Being a Prince was at times less lucrative than being unrelated to the Crown except by ties of fealty. There was no land to be parceled to any of them, unlike those granted to various dukes and earls and barons for their feats of loyalty. For Hans, it was winner take all.

 

It was rather like putting all his eggs into one basket, but Hans was betting on being the one who wanted it most and who was willing to invest the most into the endeavor.

 

Hans had already managed to become very friendly with the High Magistrates. The Great Freeze from two years ago had managed to carve out a great hole in their coffers. Many of the items sent out for trade to surrounding countries had been decimated on the seas following the Thaw, with no way to recoup the losses. Taxation was problematic. The country had seen an influx of refugees from Pellandia following the Great Rebellion that took place there, one that the Court Philosophers laid at the door of high taxation.

 

Thus the current forty-day tax break for all Southerners.

 

What Hans did essentially was beat the system by thievery in the open waters. The High Magistrates publicly condemned him for it and loved him secretly for solving their economical problems. The Crown absorbed everything he confiscated from other ships under the guise of piracy.

 

When the bell resounded, everyone but the king moved into his or her seat in readiness to eat. In the interest of space, there was the high table, and then three tables that abutted down the length of the great hall. It was a very crowded affair, and it was with some acrobatics that prevented many a servant from an accident involving a boar’s head dish or other delicacy.

 

Hans was seated in the middle abutment, near the head table, along with the members of the General Council.

 

He listened with half an ear to the conversation around him, always keeping an eye out for the high table. It was probably how he was the first to jump into action.

 

The eldest Prince, Wilhelm, was coughing while his wife continued to pick at her treacle tart and play with her pearls. In recent years, Wilhelm had grown exceedingly large. He had always been a barrel-chested man, but now there were additional chins under his face. Georg liked to snicker about how his poor wife, as thin as a beanpole, managed not to break under the weight of the eldest prince during their copulation.

 

Wilhelm was choking.

 

The king was speaking at some length on one of his early and pivotal battles, his favorite tale. A few sidelong glances at Prince Wilhelm displayed his annoyance at his son's inability to cough at a lower volume.

 

When Wilhelm lurched to his feet, his pudgy beringed hand at his throat, Hans acted.

 

Hans leapt clear over the high table, grasped Wilhelm around the middle and pounded his back for all he was worth.

 

Wilhelm continued to choke.

 

“Water!” the king cried, looking alarmed now. “Bring the prince water!”

 

In a thrice, water was brought by the pitcher.

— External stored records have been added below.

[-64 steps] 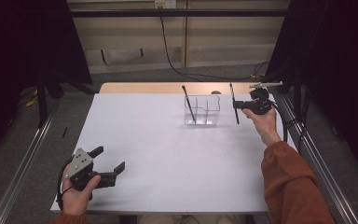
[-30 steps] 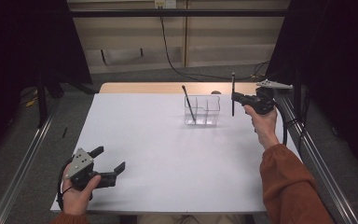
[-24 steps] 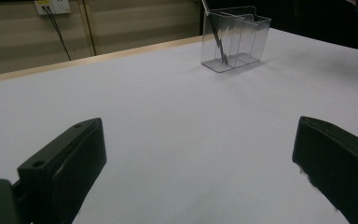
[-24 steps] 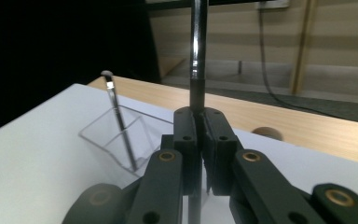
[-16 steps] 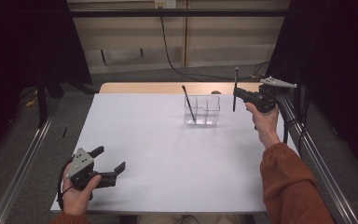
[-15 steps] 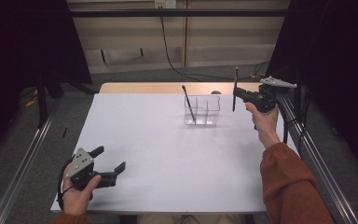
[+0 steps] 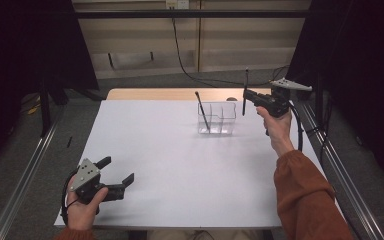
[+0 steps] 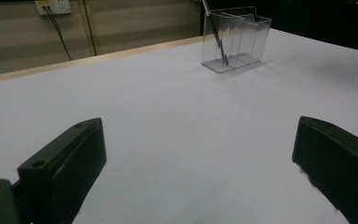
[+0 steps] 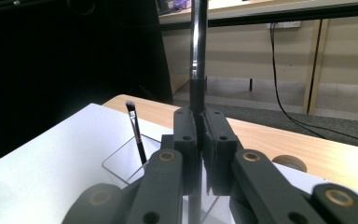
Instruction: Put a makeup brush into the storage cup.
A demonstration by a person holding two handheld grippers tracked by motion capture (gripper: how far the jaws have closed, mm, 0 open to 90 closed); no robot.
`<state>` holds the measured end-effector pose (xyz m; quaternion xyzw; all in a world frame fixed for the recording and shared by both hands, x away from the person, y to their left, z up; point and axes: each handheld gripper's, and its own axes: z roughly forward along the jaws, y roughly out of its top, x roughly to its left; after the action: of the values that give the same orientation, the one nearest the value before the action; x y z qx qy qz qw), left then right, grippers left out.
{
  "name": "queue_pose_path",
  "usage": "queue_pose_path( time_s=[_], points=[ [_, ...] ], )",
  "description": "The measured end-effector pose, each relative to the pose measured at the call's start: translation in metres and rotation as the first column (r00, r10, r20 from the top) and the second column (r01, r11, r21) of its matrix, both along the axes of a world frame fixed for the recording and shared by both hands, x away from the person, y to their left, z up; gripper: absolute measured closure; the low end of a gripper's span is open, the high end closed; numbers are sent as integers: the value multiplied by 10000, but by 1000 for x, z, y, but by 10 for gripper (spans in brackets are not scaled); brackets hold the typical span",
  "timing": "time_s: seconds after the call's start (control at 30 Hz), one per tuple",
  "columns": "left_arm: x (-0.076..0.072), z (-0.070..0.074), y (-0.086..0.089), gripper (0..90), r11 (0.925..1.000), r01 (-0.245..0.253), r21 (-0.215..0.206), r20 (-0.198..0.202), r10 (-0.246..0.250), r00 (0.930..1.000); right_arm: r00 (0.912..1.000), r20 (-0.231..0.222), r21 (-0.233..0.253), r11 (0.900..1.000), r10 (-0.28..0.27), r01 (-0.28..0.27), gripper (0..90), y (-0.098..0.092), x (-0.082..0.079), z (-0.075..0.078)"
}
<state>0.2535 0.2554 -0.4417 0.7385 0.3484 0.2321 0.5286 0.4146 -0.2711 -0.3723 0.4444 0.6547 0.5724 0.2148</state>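
High view first: compared with two seconds back, my right gripper [image 7: 246,93] has come up and turned, so the brush [image 7: 245,89] it's clamped on now stands pretty much upright instead of slanting. It hangs in the air just right of the clear organizer [image 7: 217,118], near the far edge of the table [image 7: 180,165], above the height of the organizer's rim. The left gripper [image 7: 116,172] hasn't budged at all, same spot at the near left corner, jaws spread wide with nothing between them. The organizer hasn't moved either, and the second brush [image 7: 202,110] is leaning in its left compartment same as before. The other compartments look empty from here.

Left gripper view: both jaws sit far apart over bare white tabletop [image 8: 177,121]. The organizer [image 8: 242,35] is well off in the distance, with the leaning brush [image 8: 213,25] inside, its lower end resting at the bottom of the nearest compartment.

Right gripper view: the jaws are pressed together on the held brush [image 9: 198,56], its handle rising straight up out of the top of the frame. Below and beyond sits the organizer [image 9: 121,163], with the bristle end of the leaning brush [image 9: 135,126] pointing up
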Motion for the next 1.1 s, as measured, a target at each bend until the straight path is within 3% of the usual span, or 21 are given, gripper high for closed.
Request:
queue_pose_path(
  time_s=[1.1],
  points=[
    [0, 0, 0, 28, 10000, 20, 14, 23, -20, 10000, 9961, 502, 42, 9974, 723, -726, 848, 42, 14, 17]
  ],
)
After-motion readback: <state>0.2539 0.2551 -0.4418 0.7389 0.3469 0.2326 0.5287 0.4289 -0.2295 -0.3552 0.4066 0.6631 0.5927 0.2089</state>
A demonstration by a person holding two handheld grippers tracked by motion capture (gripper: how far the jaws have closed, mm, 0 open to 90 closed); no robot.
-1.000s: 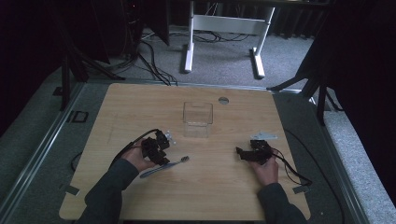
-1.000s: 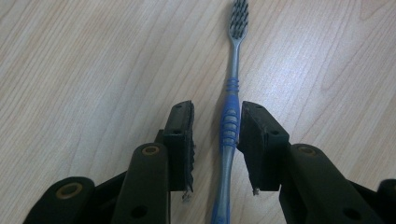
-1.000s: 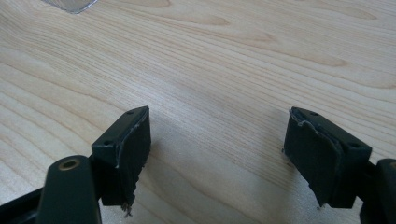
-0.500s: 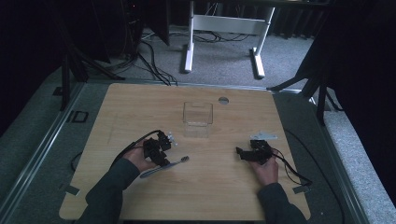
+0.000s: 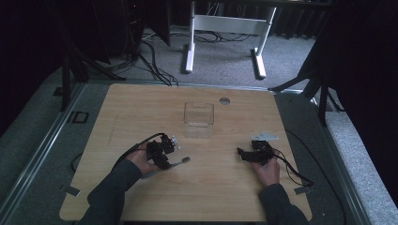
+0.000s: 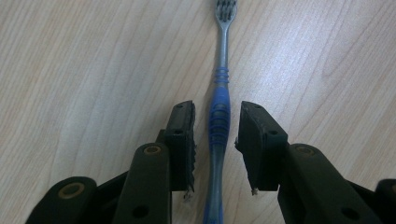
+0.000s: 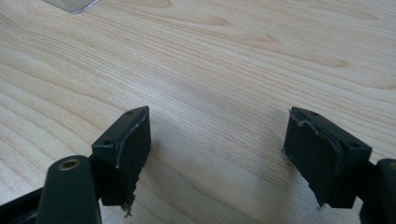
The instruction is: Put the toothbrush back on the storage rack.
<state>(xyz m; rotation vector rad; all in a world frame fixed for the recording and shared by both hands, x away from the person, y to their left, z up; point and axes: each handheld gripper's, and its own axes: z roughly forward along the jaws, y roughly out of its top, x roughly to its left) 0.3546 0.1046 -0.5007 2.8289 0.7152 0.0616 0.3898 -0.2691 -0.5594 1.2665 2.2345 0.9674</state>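
Observation:
A blue and grey toothbrush (image 6: 224, 46) lies flat on the wooden table, bristle head pointing away from me. My left gripper (image 6: 218, 111) straddles its blue handle, with a thin gap showing on each side of the handle, so the jaws are open around it. In the high view the toothbrush (image 5: 182, 161) lies left of the table's middle, with the left gripper (image 5: 165, 159) over its handle. My right gripper (image 7: 222, 119) is open wide just above bare wood with nothing between its jaws. In the high view the right gripper (image 5: 243, 153) is at the right, pointing left.
A clear plastic container (image 5: 199, 117) stands upright toward the back middle of the table (image 5: 141, 108), and its corner (image 7: 70, 4) shows in the right gripper view. A round cable hole (image 5: 225, 100) sits near the far edge. Cables trail from both grippers.

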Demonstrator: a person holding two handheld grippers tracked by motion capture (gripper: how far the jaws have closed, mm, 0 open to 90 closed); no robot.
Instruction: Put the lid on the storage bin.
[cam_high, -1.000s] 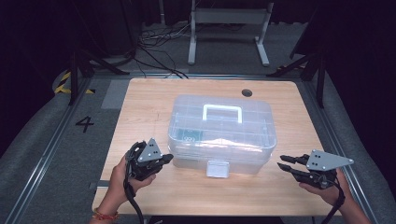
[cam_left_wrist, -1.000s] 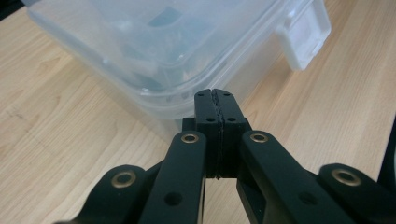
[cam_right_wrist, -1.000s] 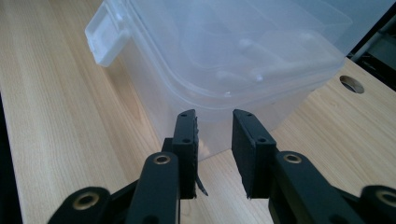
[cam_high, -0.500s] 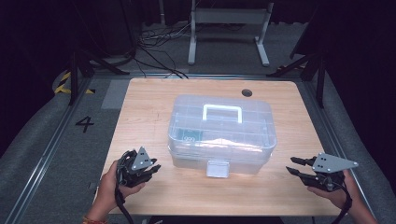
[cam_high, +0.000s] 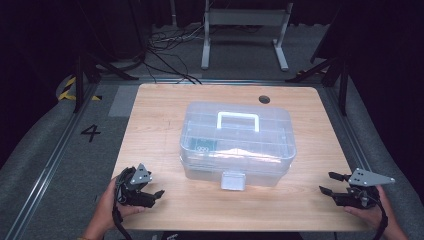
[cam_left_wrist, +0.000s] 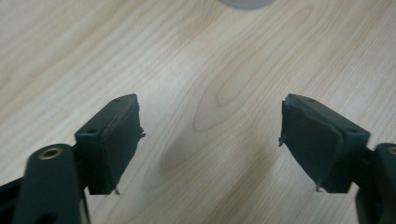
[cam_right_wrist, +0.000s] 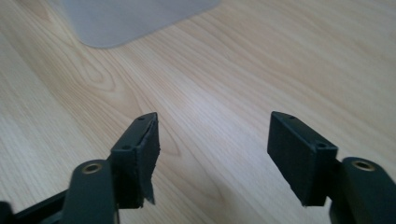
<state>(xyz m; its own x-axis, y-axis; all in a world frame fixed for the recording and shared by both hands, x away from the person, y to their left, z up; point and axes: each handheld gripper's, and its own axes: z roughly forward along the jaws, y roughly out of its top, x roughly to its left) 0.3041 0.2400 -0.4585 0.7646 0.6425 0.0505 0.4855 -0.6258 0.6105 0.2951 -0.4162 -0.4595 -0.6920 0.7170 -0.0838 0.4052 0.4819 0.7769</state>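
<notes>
Pale wood-grain table (cam_high: 150, 115), smooth with a soft sheen, dark knots swirling under both sets of jaws. At its centre, the storage box (cam_high: 237, 145): clear, glossy plastic, with an opaque white handle (cam_high: 238, 120) and a frosted latch (cam_high: 233, 181). Left gripper (cam_left_wrist: 210, 140) shows matt black pads (cam_left_wrist: 116, 135), edges frayed and rough. Right gripper (cam_right_wrist: 212, 149), same matt black, carries a dull grey plate (cam_high: 369, 177).

A light wooden table (cam_high: 150, 125) has a small round hole (cam_high: 264, 99) near its far right corner. Beyond its far edge, a grey metal stand (cam_high: 245, 30) rests on the dark floor beside tangled black cables (cam_high: 165, 42). On the left, a grey mat (cam_high: 45, 155) bears a black number 4 (cam_high: 91, 132); farther left is what may be yellow-black hazard tape (cam_high: 67, 89).
</notes>
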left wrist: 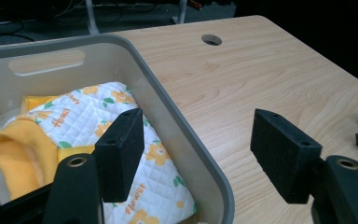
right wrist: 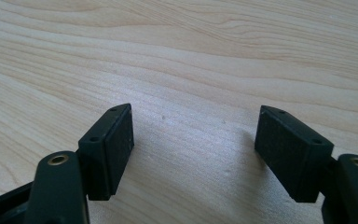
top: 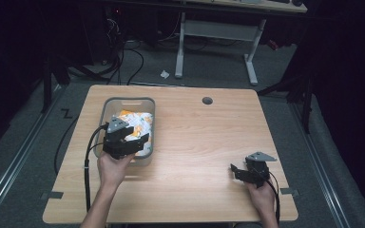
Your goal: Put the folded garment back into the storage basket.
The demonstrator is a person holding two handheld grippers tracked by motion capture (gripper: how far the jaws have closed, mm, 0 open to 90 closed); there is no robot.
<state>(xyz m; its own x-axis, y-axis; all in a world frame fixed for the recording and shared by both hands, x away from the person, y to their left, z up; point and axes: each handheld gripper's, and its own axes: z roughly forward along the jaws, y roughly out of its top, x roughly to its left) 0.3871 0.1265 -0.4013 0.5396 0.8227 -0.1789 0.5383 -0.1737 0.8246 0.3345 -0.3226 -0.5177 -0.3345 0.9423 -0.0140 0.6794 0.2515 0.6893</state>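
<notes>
Inside a grey plastic bin (left wrist: 182,135) at the left of a wooden table (top: 204,137) lies a folded piece of quilted fabric (left wrist: 121,126). Its surface is white, stitched in a small diamond pattern and printed with orange flowers, green leaves and the word "flower" in orange letters. A plain yellow-orange ribbed edge (left wrist: 16,156) curls up at one side of it, and more yellow cloth shows behind. From the high view the fabric (top: 140,124) covers much of the bin's floor. The bin (top: 105,108) has rounded corners and a slot handle cut into its far wall.

The left gripper (top: 126,142) hangs over the bin's near right corner, held from below by the person's left hand (top: 114,168). Its jaws stand wide apart and grasp nothing: in the left gripper view one black pad (left wrist: 121,151) sits above the fabric inside the bin, while the other sits outside over bare wood, so the bin's right wall runs between them.

The right gripper (top: 237,170) rests low over the table's near right area, well apart from the bin, in the person's right hand (top: 262,194). Its jaws are also spread wide with only wood grain between them.

A round cable hole (top: 207,100) sits near the table's far edge.
</notes>
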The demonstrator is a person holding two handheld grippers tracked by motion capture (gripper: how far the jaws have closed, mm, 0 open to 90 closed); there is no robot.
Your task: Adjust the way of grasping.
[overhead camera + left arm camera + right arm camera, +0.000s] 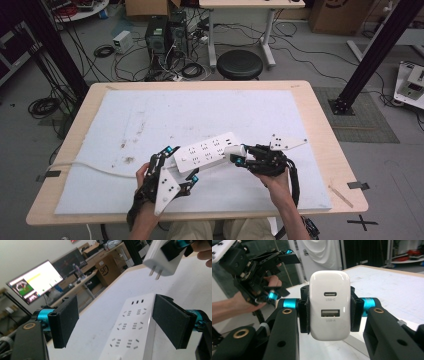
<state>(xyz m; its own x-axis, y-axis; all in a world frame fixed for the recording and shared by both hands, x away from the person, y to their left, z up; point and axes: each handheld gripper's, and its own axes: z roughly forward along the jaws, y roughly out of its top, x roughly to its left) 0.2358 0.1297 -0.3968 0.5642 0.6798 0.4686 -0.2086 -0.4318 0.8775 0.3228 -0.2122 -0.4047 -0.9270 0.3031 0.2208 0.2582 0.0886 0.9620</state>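
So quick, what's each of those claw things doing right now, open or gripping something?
Left gripper: open, its jaws either side of the white plastic power strip, not clamped.
Right gripper: shut on the white USB charger plug.

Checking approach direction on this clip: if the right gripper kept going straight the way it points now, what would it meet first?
Most likely the power strip. The right gripper is shut on the charger, whose prongs aim at the strip's socket face, near its far end. Depth is unclear, but nothing shows between them.
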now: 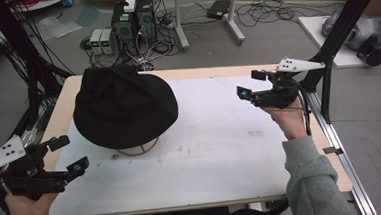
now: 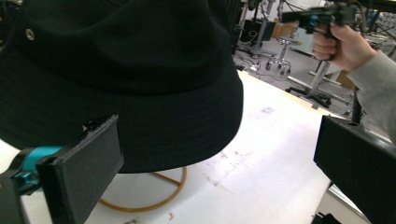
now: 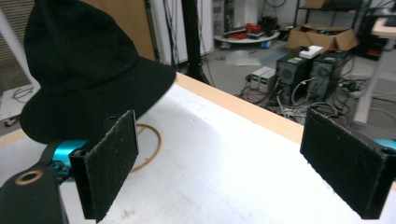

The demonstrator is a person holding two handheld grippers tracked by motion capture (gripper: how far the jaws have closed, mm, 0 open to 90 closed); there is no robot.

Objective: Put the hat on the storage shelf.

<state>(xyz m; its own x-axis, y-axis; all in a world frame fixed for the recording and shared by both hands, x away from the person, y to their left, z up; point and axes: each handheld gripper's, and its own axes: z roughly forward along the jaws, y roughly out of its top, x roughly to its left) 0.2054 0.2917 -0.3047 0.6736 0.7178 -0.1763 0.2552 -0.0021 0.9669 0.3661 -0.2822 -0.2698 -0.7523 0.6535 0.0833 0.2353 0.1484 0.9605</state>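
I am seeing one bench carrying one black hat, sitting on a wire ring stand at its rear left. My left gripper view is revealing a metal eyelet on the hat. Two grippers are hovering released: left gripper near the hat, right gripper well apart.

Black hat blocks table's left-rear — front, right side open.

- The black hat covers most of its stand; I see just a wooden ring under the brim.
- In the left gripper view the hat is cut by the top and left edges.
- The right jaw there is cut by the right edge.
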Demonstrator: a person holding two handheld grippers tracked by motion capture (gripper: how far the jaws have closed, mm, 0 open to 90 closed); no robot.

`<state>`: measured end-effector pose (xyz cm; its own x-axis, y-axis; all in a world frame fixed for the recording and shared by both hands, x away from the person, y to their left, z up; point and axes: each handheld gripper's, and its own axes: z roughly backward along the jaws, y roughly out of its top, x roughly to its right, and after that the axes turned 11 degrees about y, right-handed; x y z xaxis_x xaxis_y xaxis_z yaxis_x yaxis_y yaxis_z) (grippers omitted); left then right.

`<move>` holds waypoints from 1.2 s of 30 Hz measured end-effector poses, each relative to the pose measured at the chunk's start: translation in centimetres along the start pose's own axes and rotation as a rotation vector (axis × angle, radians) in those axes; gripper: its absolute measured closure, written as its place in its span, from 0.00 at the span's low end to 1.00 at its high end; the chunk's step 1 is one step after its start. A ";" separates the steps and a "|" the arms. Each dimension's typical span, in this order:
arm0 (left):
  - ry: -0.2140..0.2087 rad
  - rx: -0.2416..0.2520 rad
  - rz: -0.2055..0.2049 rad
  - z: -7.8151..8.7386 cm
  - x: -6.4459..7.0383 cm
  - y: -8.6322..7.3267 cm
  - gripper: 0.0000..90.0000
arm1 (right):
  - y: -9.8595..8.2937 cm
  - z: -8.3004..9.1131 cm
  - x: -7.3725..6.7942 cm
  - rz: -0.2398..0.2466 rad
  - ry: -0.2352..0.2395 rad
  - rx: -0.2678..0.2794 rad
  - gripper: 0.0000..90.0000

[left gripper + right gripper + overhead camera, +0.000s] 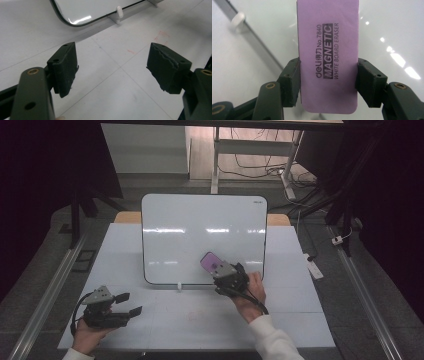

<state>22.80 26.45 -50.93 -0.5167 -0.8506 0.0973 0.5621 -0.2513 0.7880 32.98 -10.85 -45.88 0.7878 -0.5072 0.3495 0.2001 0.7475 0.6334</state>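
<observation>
A whiteboard (200, 230) stands propped on small white feet in the middle of the white table. Against its lower right part my right gripper (218, 268) is shut on a purple magnetic whiteboard eraser (212, 262). In the right gripper view the eraser (327, 55), printed "MAGNETIC WHITE BOARD ERASER", sits clamped between the two black jaws over the glossy board (387, 32). At the table's front left my left gripper (128, 304) is held open above the table, with nothing between its fingers (64, 68). The board's lower corner (75, 15) lies beyond it.
The white table (190, 315) has faint red marks on it (162, 33). A white board foot (119, 11) stands at the board's lower edge. Rails run along both sides of the table, and a desk frame with cables (260, 167) stands behind on the floor.
</observation>
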 end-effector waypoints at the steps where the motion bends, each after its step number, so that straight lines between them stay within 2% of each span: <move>1: 0.000 0.000 0.000 0.0 0.0 0.0 0.28 | -0.7 0.5 0.1 -0.008 0.007 0.009 0.45; 4: -0.005 0.001 -0.007 -0.1 0.3 0.2 0.28 | -2.7 1.6 0.2 -0.026 0.020 0.024 0.45; 5: -0.005 0.001 -0.009 -0.2 0.4 0.3 0.28 | -2.7 1.6 0.2 -0.026 0.020 0.024 0.45; 6: -0.008 0.001 -0.013 -0.2 0.5 0.4 0.28 | -3.7 2.3 0.1 -0.048 0.036 0.044 0.45; 7: -0.008 0.001 -0.013 -0.2 0.5 0.4 0.28 | -3.7 2.3 0.1 -0.048 0.036 0.044 0.45; 9: -0.010 0.001 -0.014 -0.3 0.6 0.5 0.28 | -4.8 3.2 -0.2 -0.052 0.045 0.067 0.45; 17: -0.031 0.003 -0.026 -0.9 1.2 1.2 0.28 | -5.9 3.8 -1.2 -0.004 0.082 0.095 0.45; 26: -0.051 0.013 -0.019 -1.2 1.8 2.1 0.28 | -6.8 4.9 -1.2 0.002 0.072 0.127 0.45; 28: -0.067 0.020 -0.022 -1.3 2.3 2.7 0.27 | -6.9 5.0 -1.3 0.012 0.076 0.131 0.45; 31: -0.118 0.025 -0.019 -1.9 3.2 4.0 0.28 | -6.9 4.9 -1.7 0.025 0.086 0.133 0.45; 32: -0.134 0.021 -0.029 -2.3 3.9 4.8 0.28 | -6.9 4.8 -2.1 0.039 0.094 0.130 0.45; 33: -0.134 0.021 -0.029 -2.3 3.9 4.8 0.28 | -6.8 4.7 -2.3 0.047 0.095 0.128 0.45; 34: -0.156 0.013 -0.046 -2.9 4.7 5.6 0.28 | -6.8 4.6 -2.4 0.051 0.101 0.127 0.45; 35: -0.156 0.013 -0.046 -2.9 4.7 5.6 0.28 | -6.8 4.6 -2.4 0.051 0.101 0.127 0.45; 36: -0.168 0.007 -0.060 -3.5 5.5 6.3 0.28 | -6.8 4.5 -2.8 0.060 0.107 0.125 0.45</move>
<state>25.77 18.58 -47.56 -0.6502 -0.7447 0.1503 0.5231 -0.2953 0.7995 26.79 -16.39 -48.07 0.8549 -0.4100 0.3178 0.0827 0.7124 0.6968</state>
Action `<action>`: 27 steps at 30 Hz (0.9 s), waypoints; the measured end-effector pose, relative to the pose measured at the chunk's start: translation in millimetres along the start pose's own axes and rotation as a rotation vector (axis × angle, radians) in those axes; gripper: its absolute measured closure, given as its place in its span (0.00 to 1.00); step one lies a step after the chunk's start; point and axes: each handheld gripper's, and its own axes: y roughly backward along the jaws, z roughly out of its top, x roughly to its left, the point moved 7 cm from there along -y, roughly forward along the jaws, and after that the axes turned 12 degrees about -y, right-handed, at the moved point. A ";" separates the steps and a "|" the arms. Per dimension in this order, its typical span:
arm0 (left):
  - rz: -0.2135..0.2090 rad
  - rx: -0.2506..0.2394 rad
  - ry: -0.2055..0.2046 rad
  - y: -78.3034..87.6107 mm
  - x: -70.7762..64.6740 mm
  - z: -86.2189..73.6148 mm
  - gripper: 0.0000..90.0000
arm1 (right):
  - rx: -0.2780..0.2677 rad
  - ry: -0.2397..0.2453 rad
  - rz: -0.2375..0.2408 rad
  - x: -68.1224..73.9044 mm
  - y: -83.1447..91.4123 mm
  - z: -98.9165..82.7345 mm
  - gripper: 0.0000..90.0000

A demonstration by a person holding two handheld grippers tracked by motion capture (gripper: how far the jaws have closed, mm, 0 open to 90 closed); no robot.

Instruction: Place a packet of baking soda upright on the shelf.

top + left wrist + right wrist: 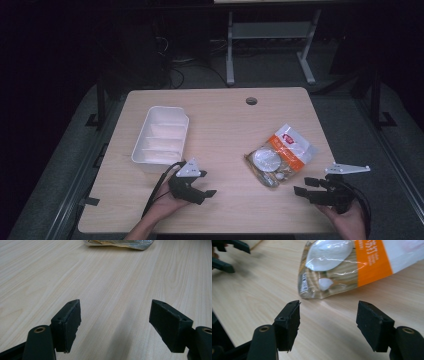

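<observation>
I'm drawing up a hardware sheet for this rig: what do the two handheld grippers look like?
Both are black. The left gripper and the right gripper each carry a grey three-cornered plate on top and trail a black cable. Seen close up, each has two blocky black jaws with flat, matte pads, small screw holes on top and a brass-ringed hole at the rounded base. No sleeves show on the forearms.

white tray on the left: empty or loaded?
Empty, as far as the high view shows. The white tray shows bare white compartments with nothing in them, and the snack bag lies flat on the table, apart from it.
</observation>
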 end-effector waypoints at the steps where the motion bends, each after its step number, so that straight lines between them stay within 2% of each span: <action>1: 0.001 0.001 -0.001 -0.2 0.4 -0.1 0.28 | -0.002 -0.001 0.005 0.2 0.7 -0.9 0.37; 8: -0.007 0.008 0.002 -3.6 -1.0 1.6 0.29 | -0.025 -0.012 0.011 0.1 3.0 0.2 0.34; 13: -0.026 0.010 0.002 -10.7 -0.3 12.7 0.35 | -0.037 -0.031 0.004 -2.7 4.4 1.3 0.34; 16: -0.038 0.012 0.005 -16.4 1.3 22.1 0.45 | -0.050 -0.056 -0.010 -7.9 6.6 2.3 0.32; 17: -0.043 0.015 0.006 -19.1 2.0 25.1 0.45 | -0.050 -0.056 -0.010 -7.9 6.6 2.3 0.32; 19: -0.065 0.015 0.024 -28.6 4.6 33.4 0.52 | -0.069 -0.073 -0.026 -13.2 9.2 3.7 0.32; 24: -0.078 0.029 0.022 -44.4 9.6 47.7 0.60 | -0.078 -0.094 -0.030 -19.6 11.2 5.2 0.31; 27: -0.081 0.037 0.007 -55.1 12.7 58.9 0.69 | -0.082 -0.110 -0.033 -24.4 11.7 7.0 0.31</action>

Hans had barely spoken the words, “no, he cannot breathe!” before a few of the footmen grabbed Wilhelm's frantic arms and poured water down his hatch.

 

Hans, standing behind Wilhelm, was splashed across the lapel with water as Wilhelm struggled under the inexpert care forced on him.

 

By the time the minstrels had finished plying their instruments, the First Prince, Wilhelm Westergaard the Fifth, was no more.

 

And the heir to the throne was once more an open position.

**Notes for the Chapter:**

> Although I said before this would be considered complete from the outset, I added another chapter to this. Please do not hinge any hopes at all for this to become a full-blown adventure because I have no ideas for plot at this point. It is just an extra something for me to expend my energy. Thanks for reading.